There are many reasons to buy real estate in the US. If you’re Canadian, the parity of the two currencies (USD and CD) could be one of them. The weather could also be another. It seems as though many people that get into their 40's, 50's and up decide that their bodies can't tolerate the cold, ice and snow in the winter. Below are many questions you may have about purchasing property in Arizona.
 
1. How long can I stay in the US if I am a Canadian citizen?

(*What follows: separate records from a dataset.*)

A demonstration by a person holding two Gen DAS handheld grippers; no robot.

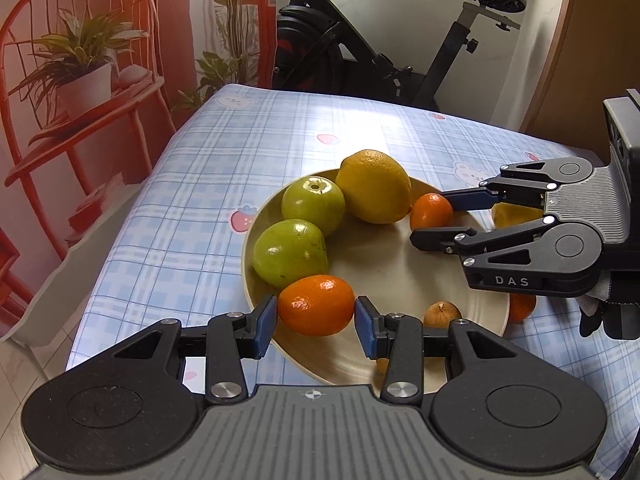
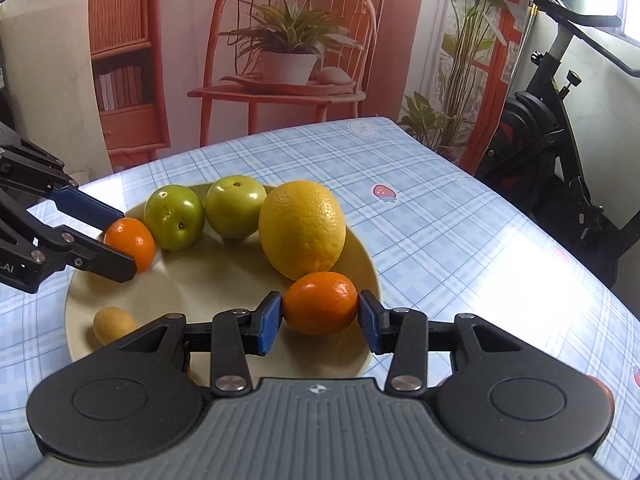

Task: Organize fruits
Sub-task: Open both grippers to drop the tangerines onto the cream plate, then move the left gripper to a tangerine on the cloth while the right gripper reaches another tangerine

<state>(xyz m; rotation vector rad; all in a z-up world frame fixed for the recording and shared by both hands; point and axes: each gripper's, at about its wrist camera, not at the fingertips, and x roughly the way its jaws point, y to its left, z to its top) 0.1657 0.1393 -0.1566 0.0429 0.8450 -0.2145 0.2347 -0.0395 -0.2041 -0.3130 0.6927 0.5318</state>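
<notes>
A cream plate [image 1: 384, 264] on the checked tablecloth holds two green apples [image 1: 313, 203] [image 1: 289, 251] and a large yellow citrus [image 1: 374, 186]. My left gripper [image 1: 316, 322] is shut on a mandarin [image 1: 316, 300] over the plate's near rim. From the right wrist view this gripper [image 2: 124, 244] and its mandarin [image 2: 132, 240] sit at the plate's left side, beside an apple [image 2: 174, 216]. My right gripper [image 2: 320, 322] is shut on a second mandarin [image 2: 320, 300] just below the yellow citrus [image 2: 302, 230]. The left wrist view shows that gripper [image 1: 430, 216] reaching in from the right.
A small tan fruit [image 1: 442, 314] lies on the plate's near side. Off the plate at the right lie another orange fruit [image 1: 522, 308] and a yellow one [image 1: 512, 216], both partly hidden. An exercise bike [image 1: 360, 40] stands behind the table; a printed backdrop hangs at the left.
</notes>
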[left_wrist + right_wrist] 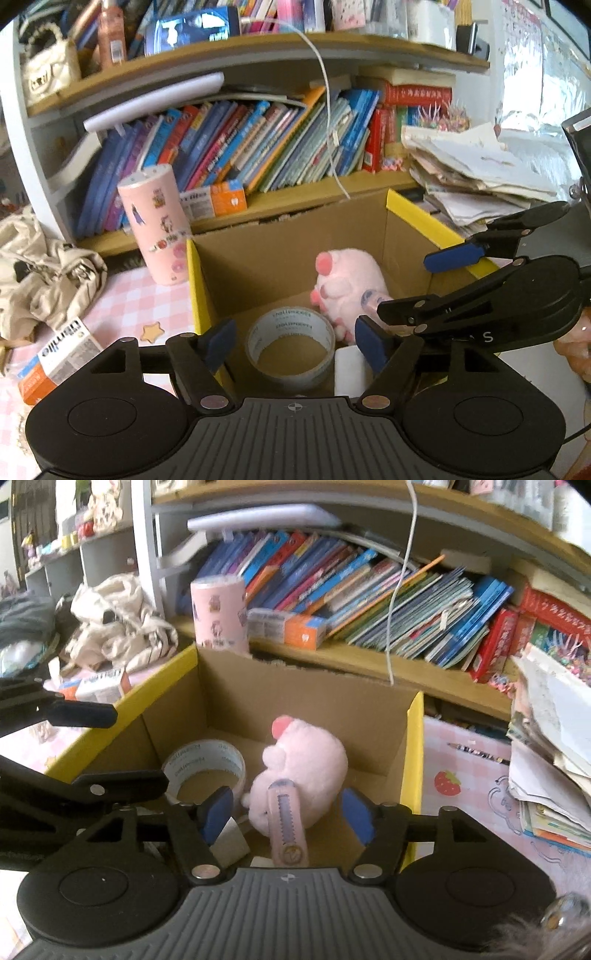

Under United States (U.S.) income tax law, a foreign citizen or national is subject to U.S. tax in varying ways depending on whether he/she is a resident or nonresident. A U.S. resident alien is taxed on worldwide income in much the same manner as a U.S. citizen: he/she will be required to file U.S. tax returns and pay U.S. tax on income from all sources. When computing taxable income, a resident alien is generally entitled to the same deductions and personal exemptions available to a U.S. citizen.

Nonresident aliens, on the other hand, generally are taxed only on their income from U.S. sources, with some exceptions. As a result of limited exposure to U.S. tax, deductions and exemptions available to nonresident aliens are limited.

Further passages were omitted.